No problem. My desire to know in theory and in practice how the japanese create their works of art is strong. Most of my technique can be seen and read in various sources, but its the little details that have taken a tremendous amount of research, discussion with various Japanese smiths, and my own practice to get right. So you guys know, as of right now I am at a point where I can decide to up the carbon content by added fresh orishigane. I feel like by the 13th fold the carbon content will possibly be below where I want it to be. I have decided to make a purer chunk of orishigane to add to the bar, not only upping my carbon content, but my material as well. Probably in the neighborhood of around another pound. This could leave me with around 2-2.5# of kawagane in the very end, while I have a bar of 13 fold shingane already made up and ready to insert as the core bar. The grain of that in particular running perpendicular to the kawagane. This should give me enough to make a sunobe for a katana length blade. If not, a very nice wakizashi. We shall see. Today I am going to be firing up the charcoal retort and making more charcoal while I make repairs to my forge and add ITC-100.

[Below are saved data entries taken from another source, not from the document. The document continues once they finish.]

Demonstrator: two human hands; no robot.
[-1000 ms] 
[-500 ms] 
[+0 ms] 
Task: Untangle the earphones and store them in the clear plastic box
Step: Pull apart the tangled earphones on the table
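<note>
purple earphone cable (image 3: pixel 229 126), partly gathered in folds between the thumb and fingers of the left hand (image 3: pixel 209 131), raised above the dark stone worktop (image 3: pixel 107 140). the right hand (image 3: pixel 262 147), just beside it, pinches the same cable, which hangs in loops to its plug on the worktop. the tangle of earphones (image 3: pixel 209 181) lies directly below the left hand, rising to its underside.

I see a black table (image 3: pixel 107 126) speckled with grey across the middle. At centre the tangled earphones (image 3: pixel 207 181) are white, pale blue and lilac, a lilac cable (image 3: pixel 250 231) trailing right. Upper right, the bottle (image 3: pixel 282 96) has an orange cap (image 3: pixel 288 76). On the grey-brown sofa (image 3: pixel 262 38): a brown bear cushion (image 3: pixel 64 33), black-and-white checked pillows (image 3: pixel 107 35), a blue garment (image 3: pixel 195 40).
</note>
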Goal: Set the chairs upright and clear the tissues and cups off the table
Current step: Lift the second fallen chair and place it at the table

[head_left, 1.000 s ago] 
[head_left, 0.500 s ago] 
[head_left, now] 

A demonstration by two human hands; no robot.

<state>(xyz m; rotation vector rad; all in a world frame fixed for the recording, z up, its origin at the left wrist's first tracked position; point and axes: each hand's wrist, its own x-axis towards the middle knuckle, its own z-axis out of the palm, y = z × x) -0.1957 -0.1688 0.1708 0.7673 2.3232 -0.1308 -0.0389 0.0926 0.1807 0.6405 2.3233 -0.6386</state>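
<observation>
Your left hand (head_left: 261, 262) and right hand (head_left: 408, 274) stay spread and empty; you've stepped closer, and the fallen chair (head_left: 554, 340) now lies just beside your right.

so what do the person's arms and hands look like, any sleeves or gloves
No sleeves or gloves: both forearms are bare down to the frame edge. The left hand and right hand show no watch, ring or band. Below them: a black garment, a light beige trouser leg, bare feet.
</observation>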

I literally wrapped it in brown paper bag. I followed what I have seen several japanese smiths do. Lay out dry paper, cover the stack in rice straw ash, wrap it carefully so as not to disturb the stack, and wet another sheet of paper, and wrap it again, only tighter. Then I coated in mud, and tossed more rice straw ash on top of that. The paper/mud acts as an insulator allowing the bar to heat as even as possible, and the rice straw ash being ~90% silica melts and creates a flux. Some people start off the very first heat with a light hand hammer. I have basically mastered the control of my mechanical power hammer, that I was able to set the welds with the power hammer alone. Also not shone was the actual fold. It's just me out there working, so sometimes, especially when adrenaline is pumping as weeks of preperation - creating the steel, chopping 100-150 pounds of charcoal to make the steel, squishing, hardening, breaking, inspecting, more orishigane creation, etc etc etc....then creating the mud and all the other little bits to come together. Eventually it boiled down to, I was forming together several hundred dollars worth of special steel....stressful initially. Though once I was there with it at welding heat, I simply knew it would work. Basically the fold acted different than any other type of iron or steel I have created using bloomery material. Instead of breaking due to slags and impurities as it does with bloom, initially, but rather it actuslly bent and folded over on itself and didn't break apart. That was a massively good sign. (First pic is of the bar at that first fold - can someone please flip it?) As of right now I am 6 folds in (second pic). I stopped there to assess carbon content. It is a constant struggle to ease the carbon levels as slowly as possible, or rather get then to where you want. Sometimes the smith's add more chunks of orishigane at this point. I am deciding that now.

I made my own mix, but the base was simple red clay found here in the Southeast US. Yes it was a gas forge. A blown ribbon burner. This lump was about 3 pounds to start. I have welded 7-8 pound billets of modern steel pattern weld in it. All without using itc-100 (which I finally nabbed some and need to apply it!).